-- Opening Marker --

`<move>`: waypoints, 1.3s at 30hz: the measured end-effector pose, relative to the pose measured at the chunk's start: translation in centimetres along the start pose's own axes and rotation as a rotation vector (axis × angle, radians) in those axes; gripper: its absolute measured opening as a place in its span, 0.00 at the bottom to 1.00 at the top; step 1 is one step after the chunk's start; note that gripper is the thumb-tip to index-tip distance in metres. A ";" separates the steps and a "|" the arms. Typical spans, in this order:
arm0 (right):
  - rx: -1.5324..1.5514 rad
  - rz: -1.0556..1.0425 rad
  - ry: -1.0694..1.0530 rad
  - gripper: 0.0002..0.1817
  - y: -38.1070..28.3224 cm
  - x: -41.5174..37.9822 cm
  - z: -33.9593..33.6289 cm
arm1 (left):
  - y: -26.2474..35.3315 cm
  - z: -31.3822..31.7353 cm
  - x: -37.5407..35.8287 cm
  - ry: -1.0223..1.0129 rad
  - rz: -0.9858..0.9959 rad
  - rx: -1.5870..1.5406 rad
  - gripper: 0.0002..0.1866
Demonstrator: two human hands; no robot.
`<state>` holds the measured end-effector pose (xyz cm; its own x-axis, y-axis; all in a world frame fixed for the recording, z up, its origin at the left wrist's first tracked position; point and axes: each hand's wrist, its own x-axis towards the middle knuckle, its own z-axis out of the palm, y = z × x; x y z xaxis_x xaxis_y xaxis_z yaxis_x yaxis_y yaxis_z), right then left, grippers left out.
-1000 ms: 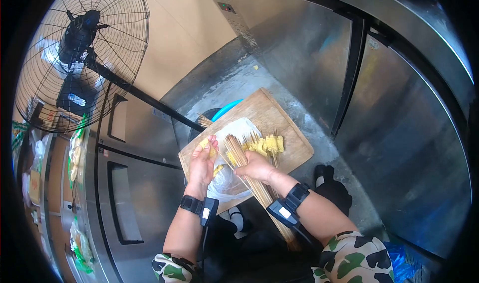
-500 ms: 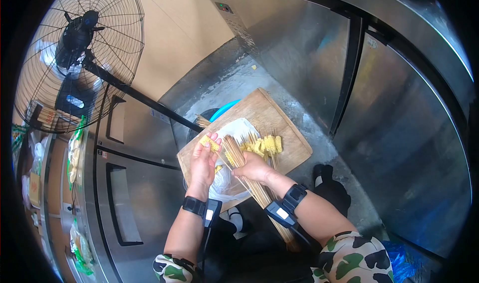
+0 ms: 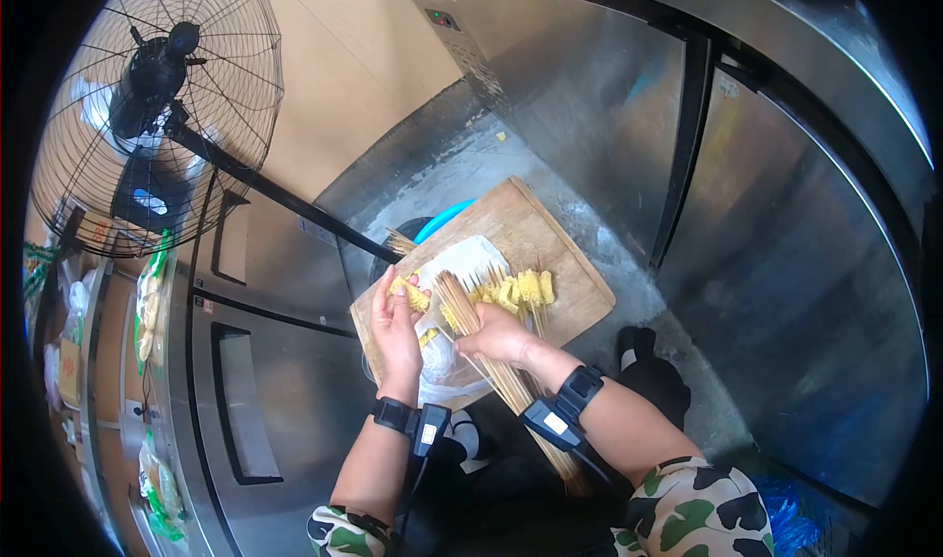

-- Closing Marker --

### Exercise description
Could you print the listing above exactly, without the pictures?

### Answer to this exercise
`<move>`: waypoints, 1.3s at 30hz: the measured end-effector pose, relative to the pose measured at the chunk's start: translation in centimetres along the start pose's own axes and rotation as a rotation vector (axis × angle, radians) in those axes; gripper: its absolute measured opening as a place in its span, 0.00 at the bottom to 1.00 at the top; step 1 is one step after the chunk's start; note that gripper is the thumb-tip to index-tip distance in metres. A ";" separates the steps and a "|" the arms. Typical spans, in this order:
arm0 (right):
  - rx: -1.5324..1.5514 rad
  - rz: -1.0556..1.0425 rad
  - ry: -1.0694..1.0530 rad
  - gripper: 0.0002..0.1817
  - y: -38.1070..28.3224 cm
  - x: -41.5174..37.9822 cm
  - z: -33.9593..33.6289 cm
arm1 (left):
  - y: -26.2474..35.3315 cm
  - z: -31.3822..31.7353 cm
  - x: -37.5407..35.8287 cm
  - ry: -1.0223..1.0129 rad
  - rz: -0.9858..0.9959 rad
  - rx: -1.5870..1.5406 rad
  - gripper: 0.0002..0.1866
Demonstrator: two human hands; no robot.
`<state>` holds the measured end-effector pose (xyz cm; its own x-axis, y-axis; all in a world frame fixed for the recording, z up, its origin at the left wrist's first tracked position; point and axes: each hand's wrist, its own x-axis towards the middle knuckle, its own z-axis out of the palm, y = z × x; x y z xaxis_x xaxis_y xaxis_z yaxis_x yaxis_y yaxis_z), right then left, grippers left out.
-1000 ms: 
-500 ms: 
+0 ms: 

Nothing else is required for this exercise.